Infantilism, as the sickness of the will or weakness of reason, as one of the
causes of religious beliefs, is a problem Nietzsche also pointed out, in terms
which remind us of the beginning of Kant’s well known text entitled What
is Enlightenment? (1784): “Religion
and government. —As long as the State, more exactly, the government
shall feel forced to be the tutor of a childish mass, and shall wonder if it
is necessary to preserve, as it is usual, or eliminate religion; it is
infinitely probable that it will always choose to preserve religion[x]”.
After
all, the assurance of survival is a mechanism of domination. The environment
is dominated, the mind as well, to such an extent as to make it delirious, and
use all the possible devices that could make it cling to life. For that
reason, all human beings have a fiction
impulse, which weaves its web in order to cling to life and not to die.
Therefore, who cares about the truth? In this context, men realize that they
can utilize each other in their masking and fictional games in order to have
the advantage of each other in the struggle of life. An ancient discovery from
the beginning of history was that men could be domesticated. It is possible to
enslave others, exploit others, and such knowledge marks the birth of the
class society, of hierarchy within communities, of inequality. It is only
necessary that just a small number of people who surround us create the
metaphor that supposedly would be more favorable to us. When we believe in
that false sense of life, it is possible to become slaves.
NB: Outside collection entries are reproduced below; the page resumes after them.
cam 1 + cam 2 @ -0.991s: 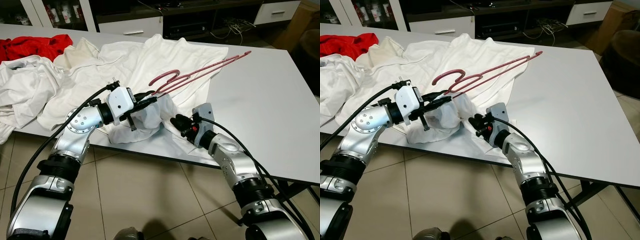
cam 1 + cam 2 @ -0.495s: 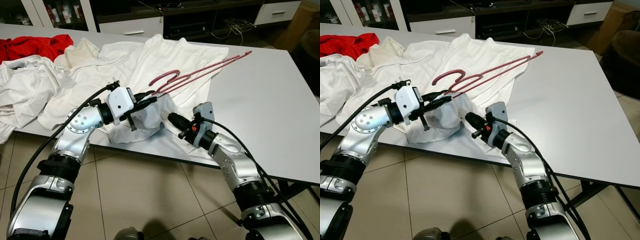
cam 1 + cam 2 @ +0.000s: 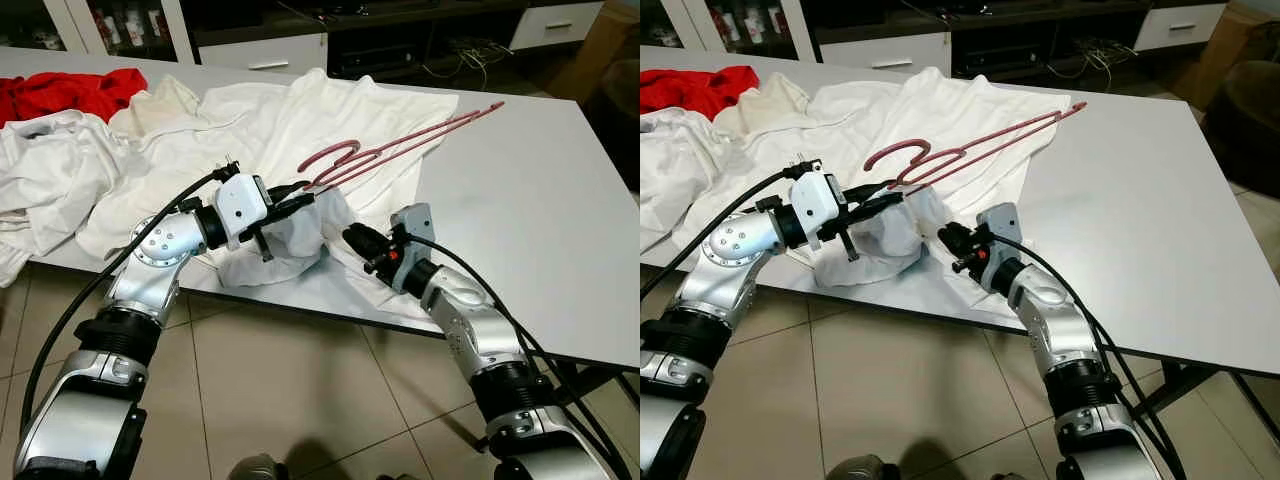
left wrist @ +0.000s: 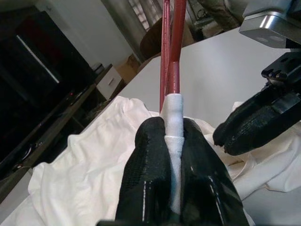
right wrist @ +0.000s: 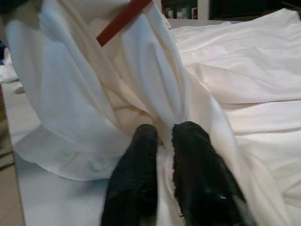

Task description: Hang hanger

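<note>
A red hanger (image 3: 400, 143) lies tilted over a white shirt (image 3: 290, 120) on the white table (image 3: 520, 200). Its hook (image 3: 335, 155) is raised toward me. My left gripper (image 3: 295, 200) is shut on the hanger's near end, where white cloth is wrapped round the red bar (image 4: 170, 47). Shirt fabric drapes from that end in a bunched fold. My right gripper (image 3: 352, 236) sits low at the table's front edge, just right of the fold. Its fingers (image 5: 188, 136) are closed together on a pinch of the shirt (image 5: 235, 70).
A red garment (image 3: 60, 90) and more white clothes (image 3: 50, 180) are piled on the table's left. The table's right half is bare. Dark cabinets and drawers stand beyond the far edge. Tiled floor lies below the near edge.
My right gripper edged left toward the hanging fold, then drew back slightly. The left gripper and the hanger have stayed put.
</note>
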Robot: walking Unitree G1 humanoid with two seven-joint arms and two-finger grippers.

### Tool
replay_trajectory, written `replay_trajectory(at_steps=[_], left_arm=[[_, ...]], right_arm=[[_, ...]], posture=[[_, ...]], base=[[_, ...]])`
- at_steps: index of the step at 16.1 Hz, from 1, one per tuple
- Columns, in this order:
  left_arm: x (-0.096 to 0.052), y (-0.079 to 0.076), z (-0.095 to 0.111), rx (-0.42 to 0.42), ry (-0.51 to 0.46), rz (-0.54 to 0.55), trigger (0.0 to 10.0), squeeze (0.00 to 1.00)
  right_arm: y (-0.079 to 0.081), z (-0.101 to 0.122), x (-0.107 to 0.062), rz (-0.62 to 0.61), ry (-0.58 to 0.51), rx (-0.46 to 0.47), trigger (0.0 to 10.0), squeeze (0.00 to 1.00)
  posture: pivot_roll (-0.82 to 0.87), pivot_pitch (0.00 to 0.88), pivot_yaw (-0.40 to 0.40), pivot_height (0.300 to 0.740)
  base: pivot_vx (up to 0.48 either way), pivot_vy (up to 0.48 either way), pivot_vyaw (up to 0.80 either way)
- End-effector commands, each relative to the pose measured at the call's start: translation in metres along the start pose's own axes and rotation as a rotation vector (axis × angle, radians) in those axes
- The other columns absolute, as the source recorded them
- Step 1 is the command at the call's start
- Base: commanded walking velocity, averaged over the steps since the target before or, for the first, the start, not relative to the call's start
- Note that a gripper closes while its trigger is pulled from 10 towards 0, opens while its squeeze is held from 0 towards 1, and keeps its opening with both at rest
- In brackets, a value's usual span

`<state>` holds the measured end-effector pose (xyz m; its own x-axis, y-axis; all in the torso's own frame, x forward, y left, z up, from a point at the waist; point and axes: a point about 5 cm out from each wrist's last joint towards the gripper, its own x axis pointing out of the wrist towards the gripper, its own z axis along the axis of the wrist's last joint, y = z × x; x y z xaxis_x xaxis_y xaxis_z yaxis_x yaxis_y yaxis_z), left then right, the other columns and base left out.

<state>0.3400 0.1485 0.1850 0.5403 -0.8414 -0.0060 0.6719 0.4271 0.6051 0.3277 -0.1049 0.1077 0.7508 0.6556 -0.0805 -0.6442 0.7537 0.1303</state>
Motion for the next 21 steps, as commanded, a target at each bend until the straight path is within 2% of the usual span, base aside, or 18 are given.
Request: replay_trajectory(at_steps=[1, 2, 3, 4, 7, 8, 11, 12, 13, 15, 17, 19, 21], left_arm=[[0.001, 0.003, 0.005, 0.024, -0.017, -0.002, 0.7, 0.0], [0.001, 0.003, 0.005, 0.024, -0.018, -0.003, 0.6, 0.0], [0.002, 0.003, 0.005, 0.024, -0.02, -0.003, 0.6, 0.0], [0.002, 0.002, 0.005, 0.024, -0.021, -0.002, 0.6, 0.0], [0.001, 0.001, 0.005, 0.021, -0.024, 0.001, 0.6, 0.0], [0.002, 0.0, 0.005, 0.019, -0.026, 0.001, 0.6, 0.0], [0.003, -0.005, 0.004, 0.008, -0.033, 0.001, 0.5, 0.0], [0.003, -0.005, 0.004, 0.006, -0.034, 0.001, 0.5, 0.0], [0.003, -0.005, 0.004, 0.006, -0.035, 0.001, 0.5, 0.0], [0.003, -0.005, 0.005, 0.006, -0.034, 0.0, 0.4, 0.0], [0.003, -0.006, 0.005, 0.006, -0.035, -0.002, 0.4, 0.0], [0.002, -0.007, 0.005, 0.005, -0.038, -0.006, 0.4, 0.0], [0.003, -0.008, 0.005, 0.004, -0.038, -0.01, 0.4, 0.0]], right_arm=[[-0.003, 0.004, 0.001, -0.018, -0.009, -0.03, 10.0, 1.0], [-0.004, 0.004, 0.001, -0.033, -0.002, -0.057, 10.0, 1.0], [-0.005, 0.005, 0.003, -0.038, 0.003, -0.075, 10.0, 0.62], [-0.003, 0.007, 0.004, -0.029, 0.003, -0.089, 10.0, 0.0], [0.001, 0.011, 0.006, 0.006, -0.02, -0.095, 10.0, 0.0], [0.001, 0.012, 0.006, 0.015, -0.024, -0.093, 10.0, 1.0], [0.002, 0.007, 0.012, 0.015, 0.013, -0.124, 10.0, 1.0], [0.003, 0.006, 0.013, 0.014, 0.02, -0.126, 10.0, 0.96], [0.005, 0.004, 0.016, 0.01, 0.033, -0.139, 10.0, 0.0], [0.003, 0.002, 0.018, -0.021, 0.043, -0.151, 10.0, 0.0], [-0.006, 0.004, 0.021, -0.114, 0.038, -0.156, 10.0, 0.0], [-0.007, 0.004, 0.023, -0.117, 0.036, -0.154, 10.0, 0.0], [-0.001, 0.002, 0.026, -0.063, 0.029, -0.142, 10.0, 0.0]], posture=[[0.14, 0.013, 0.01, 0.74], [0.14, 0.013, 0.009, 0.74], [0.14, 0.014, 0.006, 0.74], [0.14, 0.014, 0.005, 0.74], [0.15, 0.016, 0.0, 0.74], [0.15, 0.017, -0.001, 0.74], [0.15, 0.02, -0.004, 0.74], [0.15, 0.02, -0.004, 0.74], [0.15, 0.02, -0.004, 0.74], [0.15, 0.022, -0.002, 0.74], [0.15, 0.023, 0.0, 0.74], [0.15, 0.023, 0.002, 0.74], [0.15, 0.023, 0.003, 0.74]], base=[[0.0, 0.0, 0.0], [0.0, 0.0, 0.0], [0.0, 0.0, 0.0], [0.0, 0.0, 0.0], [0.0, 0.0, 0.0], [0.0, 0.0, 0.0], [0.0, 0.0, 0.0], [0.0, 0.0, 0.0], [0.0, 0.0, 0.0], [0.0, 0.0, 0.0], [0.0, 0.0, 0.0], [0.0, 0.0, 0.0], [0.0, 0.0, 0.0]])
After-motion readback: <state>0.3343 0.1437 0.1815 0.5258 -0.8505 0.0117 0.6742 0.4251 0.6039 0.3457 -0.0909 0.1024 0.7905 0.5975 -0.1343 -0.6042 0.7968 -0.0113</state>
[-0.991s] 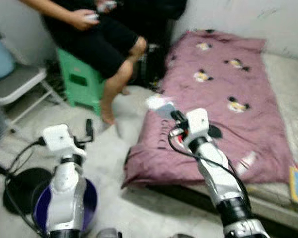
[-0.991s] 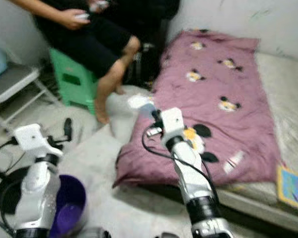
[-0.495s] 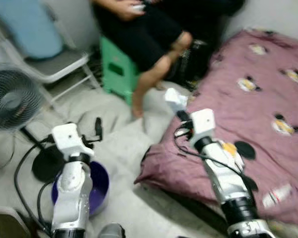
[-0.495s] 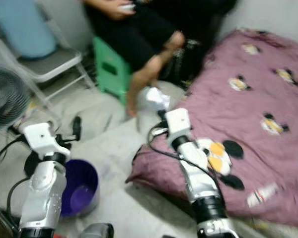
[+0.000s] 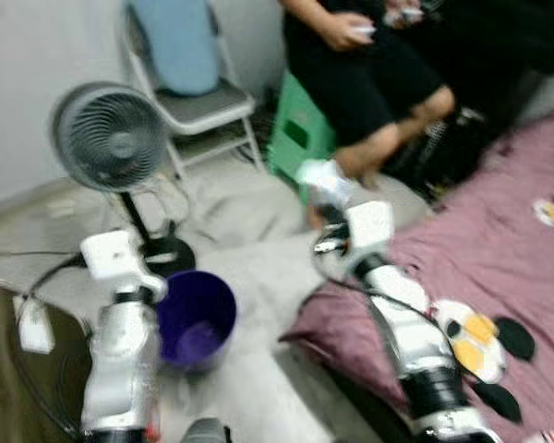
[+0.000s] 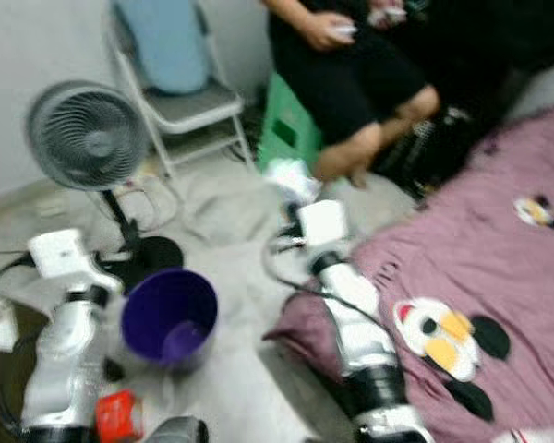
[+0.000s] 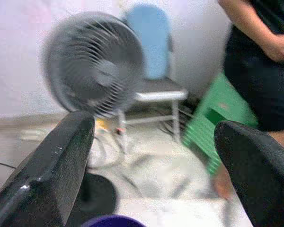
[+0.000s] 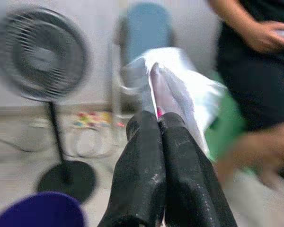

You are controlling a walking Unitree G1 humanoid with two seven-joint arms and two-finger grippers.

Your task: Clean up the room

Now, some people,
unable to invent their own life, have to live according to other’s
inventions, because the original senses of existence and inequality are
hereditary.
In
the fifth century BC a relative of Plato, Critias, in his drama called Sisyphus,
asserted that the Gods were an invention of a few men in order to govern more
easily their subjects (DK 88 B 25). A super-ego
that would ensure that citizens respected the established laws, even without
the presence of policemen, who could observe and coerce them. Conscience has
become repressive, an internal Bentham’s panoptical. The link between the
belief in God and determined moral way of life was created.
Machiavelli
stressed that religions hide power determinations and class domination:
“Nothing makes a prince so much esteemed as his great enterprises and
his setting a fine example. We have in our time Ferdinand of Aragon, the
present king of Spain (...): In the beginning of his reign he attacked
Granada, and this enterprise was the foundation of his power (...). Further,
always using religion as a plea, so as to undertake greater schemes, he
devoted himself with a pious cruelty to driving out and clearing his kingdom
of the converted Jews[xi]”.
The unique faith is the signal of the
unique truth and king, and the catholic religious rites are a defense against
what is considered antisocial behaviorism. In the Discorsi
religion is understood as the general ground from which to raise (with a high
probability of success) all the political structures of society, which involve
relationships of authority, as in the Roman Empire.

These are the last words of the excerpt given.